What does it mean "Distance between $k$-planes induced by the identification plane-projection matrix"? I'm reading some parts of Functions of bounded variation and free discontinuity problems by Ambrosio, Fusco, Pallara. 
At the very beginning of page 82 there's written "Let $G_k$ be the complete metric space of unoriented $k$-planes on $\mathbb R^n$, with the metric $d(\pi,\pi')=|\pi-\pi'|$ coming from the identification plane-projection matrix." 
So we want to define a distance between $k$-planes in $\mathbb R^n$, but I don't understand what "metric coming from plane-projection matrix" means. 
It is probable that this definition is written somewhere in the book and I've missed it, but I can't find it.
Could it be something like this: 
$$d(\pi,\pi')=\inf \{|x-\pi(x)|:x\in \pi'\}$$ (by $\pi(x)$ I mean the orthogonal projection of $x$ on $\pi$)?
 A: This is similar to the Grassmann metric, discussed here.  The idea is to define the distance between planes as the distance between the projection operators onto their shifted subspaces, using the operator norm.  Recall that a $k$-plane is just a shifted subspace, i.e. $\pi$ is of the form $W+a$ where $W$ is some $k$-dimensional subspace.  We then define
$$
d(\pi,\pi^\prime) = \|P_W-P_{W^\prime}\|
$$  Here $P_W,\;P_{W^\prime}$ are the projections onto to the $k$-dimensional subspaces $W=\pi-a$ and $W^\prime = \pi^\prime-a^\prime$, respectively.  This isn't particularly clear from their notation.

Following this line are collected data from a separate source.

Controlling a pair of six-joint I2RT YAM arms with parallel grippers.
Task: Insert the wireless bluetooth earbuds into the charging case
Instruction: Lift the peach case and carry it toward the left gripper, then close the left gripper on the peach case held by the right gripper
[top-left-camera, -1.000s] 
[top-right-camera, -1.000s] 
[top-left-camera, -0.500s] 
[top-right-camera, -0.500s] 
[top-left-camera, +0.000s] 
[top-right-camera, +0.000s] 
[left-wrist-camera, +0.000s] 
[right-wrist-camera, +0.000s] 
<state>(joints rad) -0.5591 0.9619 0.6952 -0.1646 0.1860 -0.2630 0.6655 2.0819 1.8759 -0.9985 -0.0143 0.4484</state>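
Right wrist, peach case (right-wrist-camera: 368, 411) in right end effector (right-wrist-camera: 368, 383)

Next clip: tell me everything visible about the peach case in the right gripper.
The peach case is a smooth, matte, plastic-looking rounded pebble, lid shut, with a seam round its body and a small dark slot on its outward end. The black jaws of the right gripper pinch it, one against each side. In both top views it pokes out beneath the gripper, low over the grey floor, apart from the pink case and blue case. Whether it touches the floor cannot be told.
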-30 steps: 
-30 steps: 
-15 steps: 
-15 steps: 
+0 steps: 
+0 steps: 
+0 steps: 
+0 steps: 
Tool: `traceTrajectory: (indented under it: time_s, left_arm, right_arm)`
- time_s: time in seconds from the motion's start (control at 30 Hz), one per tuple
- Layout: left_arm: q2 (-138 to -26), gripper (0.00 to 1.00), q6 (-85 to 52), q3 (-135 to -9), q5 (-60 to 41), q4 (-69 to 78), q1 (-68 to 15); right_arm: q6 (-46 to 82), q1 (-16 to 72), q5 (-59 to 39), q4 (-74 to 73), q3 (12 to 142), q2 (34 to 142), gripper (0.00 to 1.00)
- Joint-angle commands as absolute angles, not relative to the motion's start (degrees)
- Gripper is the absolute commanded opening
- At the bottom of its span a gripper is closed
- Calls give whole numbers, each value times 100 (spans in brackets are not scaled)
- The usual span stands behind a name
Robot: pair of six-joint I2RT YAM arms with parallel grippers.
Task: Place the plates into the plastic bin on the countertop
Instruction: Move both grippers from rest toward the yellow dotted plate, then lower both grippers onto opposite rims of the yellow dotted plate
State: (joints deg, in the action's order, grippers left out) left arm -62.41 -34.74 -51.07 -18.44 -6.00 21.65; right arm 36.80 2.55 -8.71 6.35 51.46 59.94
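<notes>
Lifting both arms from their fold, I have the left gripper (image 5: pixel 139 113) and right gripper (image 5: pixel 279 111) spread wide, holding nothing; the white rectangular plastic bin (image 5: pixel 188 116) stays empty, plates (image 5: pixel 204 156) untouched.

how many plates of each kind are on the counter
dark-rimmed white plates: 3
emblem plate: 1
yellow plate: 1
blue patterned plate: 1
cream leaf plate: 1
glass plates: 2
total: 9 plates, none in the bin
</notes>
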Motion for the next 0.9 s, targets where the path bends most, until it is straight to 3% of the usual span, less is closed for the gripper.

Here's a bad picture illustrating the idea: 

You project points onto the two (shifted) planes, then find the largest that this can be.  This picture isn't quite right because the planes should intersect the sphere, i.e. the projection points should be on the sphere.  You're esstially finding the Hausdorff distance of the intersection of these subspaces with the unit sphere -  see also this mathoverflow post.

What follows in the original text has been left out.